Match nul ? Balle au centre…

Le Démocrate, François Bayrou a clarifié son offre de dialogue au sein de l'opposition mais a bien entendu exclu une participation aux primaires souhaitées par le Parti socialiste pour désigner un candidat pour 2012. Ce n’est évidemment pas un scoop…[1] . On le sait (ceci n’est pas un scoop non plus)  François veut devenir président (tout petit déjà….). Le tout est de ne pas donner l’impression que chaque proposition est une stratégie uniquement tourné vers ce but. Mais je trouve que c’est une vrai bonne idée d’avoir proposé qu'il s'organise une forme de "parlement" avec les principaux responsables politiques devant "tous les Français", afin de dégager "un socle commun pour l'alternance" [2]. Mais François pourrait définir déjà un socle au sein de ces propres troupes qui sont demandeuses et actives. Ne pas renier ses propres promesses.  En effet avant d’appliquer la démocratie « aux autres », commençons par nous l’appliquer, et respectons les décisions qui ont été voté. Un parti ne doit plus être « la machine à gagner » d’un seul homme. Mais un réseau de personnes capables de travailler ensemble, de s’écouter et d’innover.  "Faire de la politique autrement".  Bon, sur ce point, François Bayrou s’améliore…


Cohn-Bendit sur le même registre a défendu un rapprochement avec les centristes et la gauche [3]. (En était-il vraiment si éloigné que cela?)     

                                                                                             

Tout comme Roger-Gérard Schwartzenberg, président d'honneur du Parti radical de gauche (PRG), estime qu'il "n'y a aucune raison de ne pas accepter l'offre publique de dialogue de François Bayrou", en particulier en vue du "deuxième tour" de la présidentielle de 2012.
[4].  Tout de même pour faire des alliances, il faut apporter quelques choses (les idées…) dans la corbeille du mariage. 

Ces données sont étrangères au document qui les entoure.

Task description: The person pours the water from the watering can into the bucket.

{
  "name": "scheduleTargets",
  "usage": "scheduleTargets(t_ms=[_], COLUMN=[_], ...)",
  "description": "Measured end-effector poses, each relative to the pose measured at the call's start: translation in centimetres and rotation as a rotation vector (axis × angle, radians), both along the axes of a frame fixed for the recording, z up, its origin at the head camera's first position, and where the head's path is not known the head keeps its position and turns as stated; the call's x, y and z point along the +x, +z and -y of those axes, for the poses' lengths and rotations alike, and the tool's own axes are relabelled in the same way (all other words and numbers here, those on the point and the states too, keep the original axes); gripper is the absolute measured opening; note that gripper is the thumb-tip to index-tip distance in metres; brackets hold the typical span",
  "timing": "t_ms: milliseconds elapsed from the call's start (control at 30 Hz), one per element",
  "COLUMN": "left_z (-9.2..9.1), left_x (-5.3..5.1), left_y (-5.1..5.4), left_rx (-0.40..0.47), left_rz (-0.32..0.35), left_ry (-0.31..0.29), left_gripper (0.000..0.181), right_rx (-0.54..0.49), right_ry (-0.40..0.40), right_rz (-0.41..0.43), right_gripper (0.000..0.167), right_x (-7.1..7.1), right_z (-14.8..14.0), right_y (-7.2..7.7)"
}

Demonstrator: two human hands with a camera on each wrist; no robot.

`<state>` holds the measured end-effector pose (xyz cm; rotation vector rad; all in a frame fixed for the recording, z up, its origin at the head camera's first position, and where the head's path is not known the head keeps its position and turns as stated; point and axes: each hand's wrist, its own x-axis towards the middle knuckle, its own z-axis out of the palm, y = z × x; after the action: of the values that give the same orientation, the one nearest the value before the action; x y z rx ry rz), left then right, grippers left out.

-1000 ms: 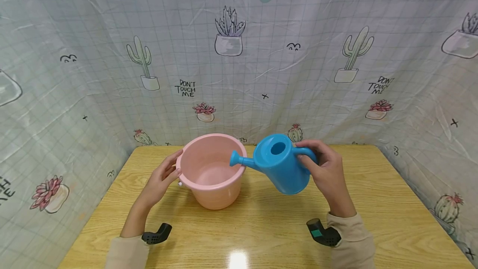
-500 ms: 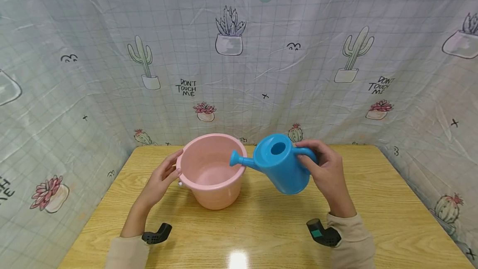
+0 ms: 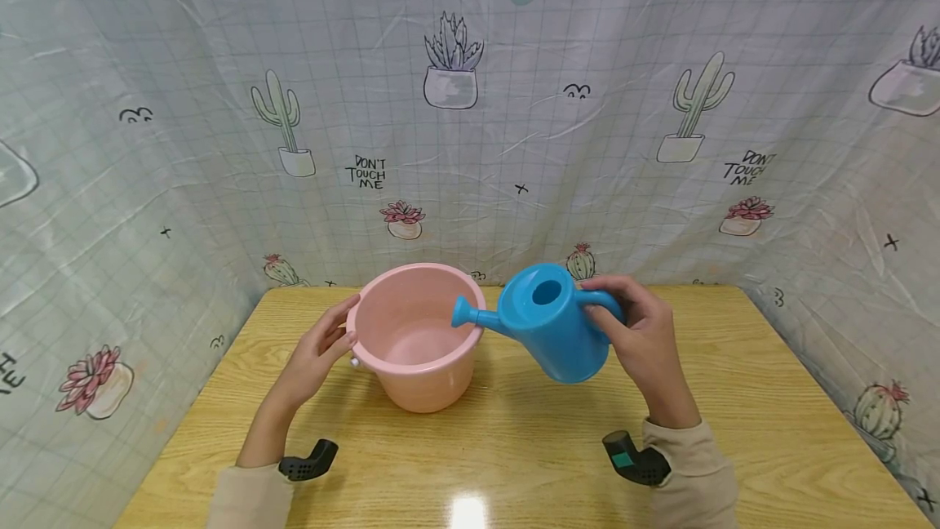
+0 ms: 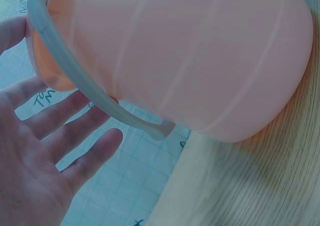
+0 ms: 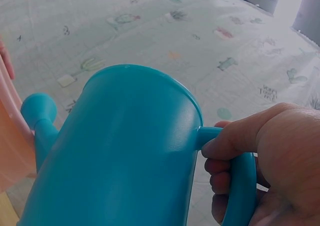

C’est ainsi que deux jours après l'«offre public de dialogue» de François Bayrou au PS, la présidente de la région Poitou-Charentes se dit «disponible» pour le rencontrer [5] . Alors que le renouveau pour la droite passe par son extrême (captage des voix de LePen en 2007, récupération de DeVillier en 2009), le PS tente de récupérer la balle au centre…
Pourtant la main tendue ce week-end par François Bayrou suscite de fortes réticences au sein du Parti socialiste. Nombreux sont ceux qui doutent de la « sincérité » du leader centriste
[6].  Peut-on vraiment leur en vouloir ?

 

Enfin fort est de constater que  loin des discours et des dissonances la préparation des élections de mars 2010 donne lieu à d'actifs mais discrets pourparlers entre socialistes et centristes dans plusieurs régions (Rhône-Alpes, Bourgogne, PACA, Bretagne ou Pays de la Loire)[7].


Malgré tout la veille, une émission de télévision rassemblant plusieurs de leurs dirigeants a tourné à la cacophonie [8].